▶ [Task description] Return the lines below in which the string "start" occurs.

Source data
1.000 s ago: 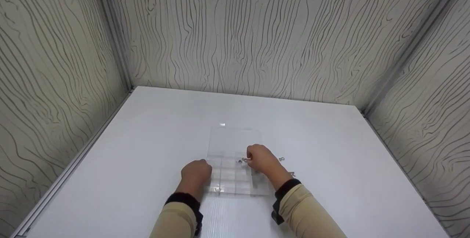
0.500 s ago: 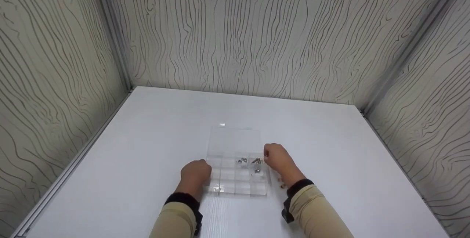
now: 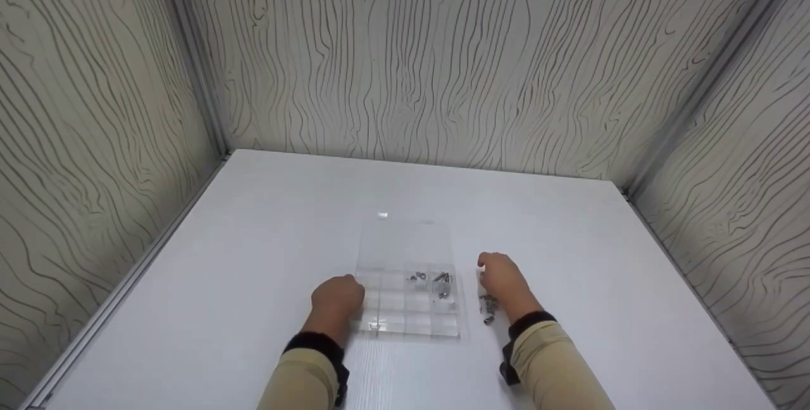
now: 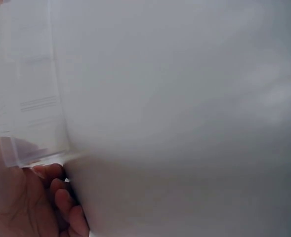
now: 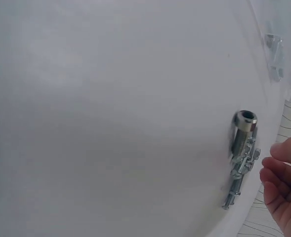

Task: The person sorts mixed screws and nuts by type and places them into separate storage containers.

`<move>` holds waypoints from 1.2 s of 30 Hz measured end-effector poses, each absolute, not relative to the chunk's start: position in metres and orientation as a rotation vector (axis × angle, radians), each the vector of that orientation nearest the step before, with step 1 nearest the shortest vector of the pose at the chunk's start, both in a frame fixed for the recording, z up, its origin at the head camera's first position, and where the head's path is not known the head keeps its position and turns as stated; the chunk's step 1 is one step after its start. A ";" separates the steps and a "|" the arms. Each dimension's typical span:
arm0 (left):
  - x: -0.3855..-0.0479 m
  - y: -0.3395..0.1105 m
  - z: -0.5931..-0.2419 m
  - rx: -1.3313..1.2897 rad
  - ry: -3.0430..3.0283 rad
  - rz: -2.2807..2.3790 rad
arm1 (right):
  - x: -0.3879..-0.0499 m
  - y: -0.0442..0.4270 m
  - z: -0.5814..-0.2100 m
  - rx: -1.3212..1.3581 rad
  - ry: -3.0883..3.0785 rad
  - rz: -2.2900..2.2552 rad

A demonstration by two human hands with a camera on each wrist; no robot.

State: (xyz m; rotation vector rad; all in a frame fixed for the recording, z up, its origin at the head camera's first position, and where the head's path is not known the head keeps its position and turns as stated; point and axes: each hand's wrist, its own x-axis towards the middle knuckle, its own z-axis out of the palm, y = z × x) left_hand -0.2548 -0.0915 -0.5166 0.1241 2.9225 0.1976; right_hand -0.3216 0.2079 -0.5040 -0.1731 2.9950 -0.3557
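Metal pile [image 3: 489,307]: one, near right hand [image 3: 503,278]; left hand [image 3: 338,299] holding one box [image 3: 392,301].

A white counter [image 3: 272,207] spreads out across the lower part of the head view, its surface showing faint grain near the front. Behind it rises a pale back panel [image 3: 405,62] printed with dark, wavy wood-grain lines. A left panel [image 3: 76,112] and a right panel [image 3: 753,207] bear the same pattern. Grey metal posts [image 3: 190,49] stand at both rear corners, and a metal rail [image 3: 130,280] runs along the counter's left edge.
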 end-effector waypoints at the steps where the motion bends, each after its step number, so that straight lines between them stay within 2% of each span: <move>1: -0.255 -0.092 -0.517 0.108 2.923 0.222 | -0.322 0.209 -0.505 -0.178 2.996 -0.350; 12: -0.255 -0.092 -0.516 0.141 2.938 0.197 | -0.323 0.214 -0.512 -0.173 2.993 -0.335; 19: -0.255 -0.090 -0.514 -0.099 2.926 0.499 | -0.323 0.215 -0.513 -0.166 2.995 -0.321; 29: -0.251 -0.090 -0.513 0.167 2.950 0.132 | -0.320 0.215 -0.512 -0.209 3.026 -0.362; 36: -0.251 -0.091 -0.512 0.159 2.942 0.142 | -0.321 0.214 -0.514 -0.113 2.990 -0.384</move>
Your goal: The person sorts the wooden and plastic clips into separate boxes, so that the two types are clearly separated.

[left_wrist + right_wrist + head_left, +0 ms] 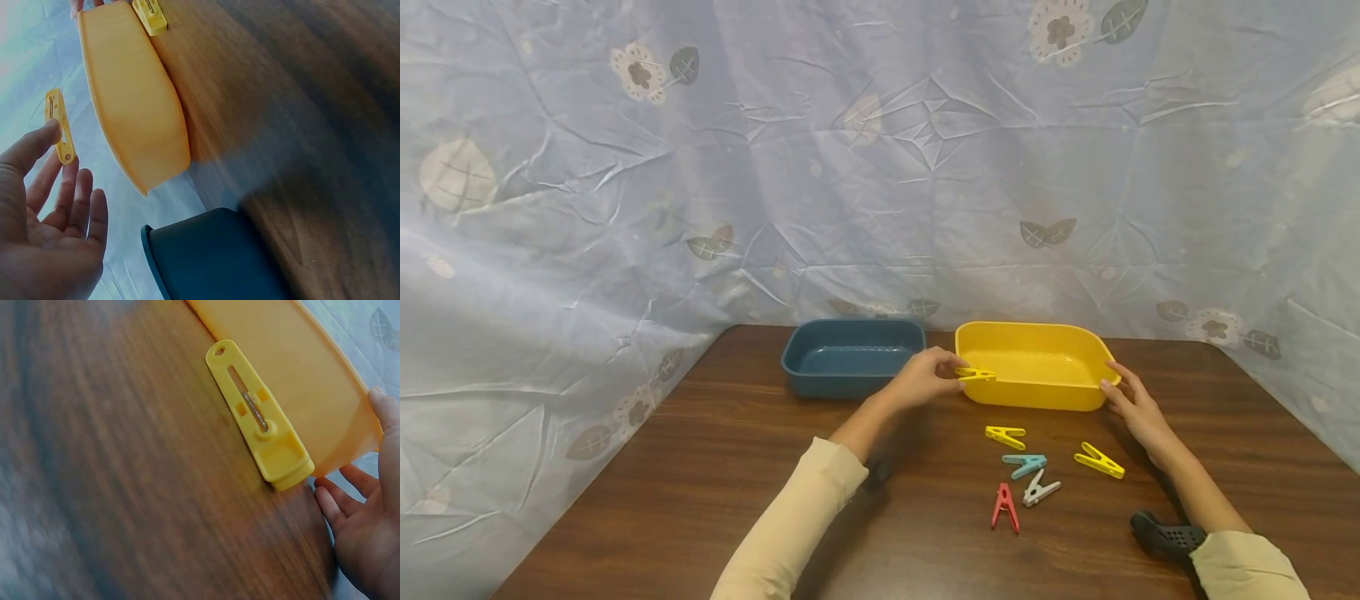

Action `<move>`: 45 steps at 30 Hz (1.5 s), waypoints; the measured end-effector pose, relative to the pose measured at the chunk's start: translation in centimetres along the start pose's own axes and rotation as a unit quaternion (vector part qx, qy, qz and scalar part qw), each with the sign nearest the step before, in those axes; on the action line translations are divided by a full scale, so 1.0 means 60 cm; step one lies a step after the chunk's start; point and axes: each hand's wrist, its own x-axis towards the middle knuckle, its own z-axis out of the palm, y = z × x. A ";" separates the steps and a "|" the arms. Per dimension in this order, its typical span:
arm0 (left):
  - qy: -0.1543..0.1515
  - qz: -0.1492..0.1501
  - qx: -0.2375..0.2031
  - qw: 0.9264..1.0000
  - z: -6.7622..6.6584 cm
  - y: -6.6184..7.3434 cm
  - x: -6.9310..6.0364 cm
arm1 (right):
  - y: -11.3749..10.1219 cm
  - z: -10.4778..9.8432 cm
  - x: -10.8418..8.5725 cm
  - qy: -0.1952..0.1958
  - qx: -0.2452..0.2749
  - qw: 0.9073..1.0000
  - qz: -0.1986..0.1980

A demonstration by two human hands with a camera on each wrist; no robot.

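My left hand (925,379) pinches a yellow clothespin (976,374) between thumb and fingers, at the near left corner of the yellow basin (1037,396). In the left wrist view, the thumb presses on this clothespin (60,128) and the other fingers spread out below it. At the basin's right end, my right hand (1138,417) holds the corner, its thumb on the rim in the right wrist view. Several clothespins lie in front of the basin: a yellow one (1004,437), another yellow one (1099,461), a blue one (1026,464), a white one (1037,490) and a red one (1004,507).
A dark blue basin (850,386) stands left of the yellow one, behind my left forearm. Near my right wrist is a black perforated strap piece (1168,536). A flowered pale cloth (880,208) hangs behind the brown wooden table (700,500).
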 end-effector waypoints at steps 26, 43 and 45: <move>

▶ [Solution to the exercise]
`<move>` holds waypoints from 1.2 s of 30 Hz measured end-effector poses, each absolute, not relative to the chunk's start: position in metres and orientation as a rotation vector (axis × angle, radians), each the vector of that orientation nearest the step before, with step 1 nearest the shortest vector of the pose at the chunk's start, both in a frame fixed for the recording, z up, its origin at the head camera's first position, and where the head's path is not known the head keeps its position and turns as stated; the chunk's step 1 is one step after its start. A ";" separates the steps and a "|" the arms. Each dimension's typical span:
Action `<move>`: 45 steps at 30 Hz (1.5 s), waypoints; the measured end-effector pose, relative to the pose measured at the chunk's start: translation in centimetres along the start pose's own axes and rotation as a unit quaternion (vector part qx, qy, qz and scalar part qw), each with the sign nearest the step before, in those axes; on the action line translations are divided by a full scale, so 1.0 means 60 cm; step one lies a step after the chunk's start; point and axes: each hand's wrist, its own x-axis towards the middle knuckle, its own z-axis out of the palm, y = z × x. A ";" separates the steps and a "|" the arms. Per dimension in this order, its typical span:

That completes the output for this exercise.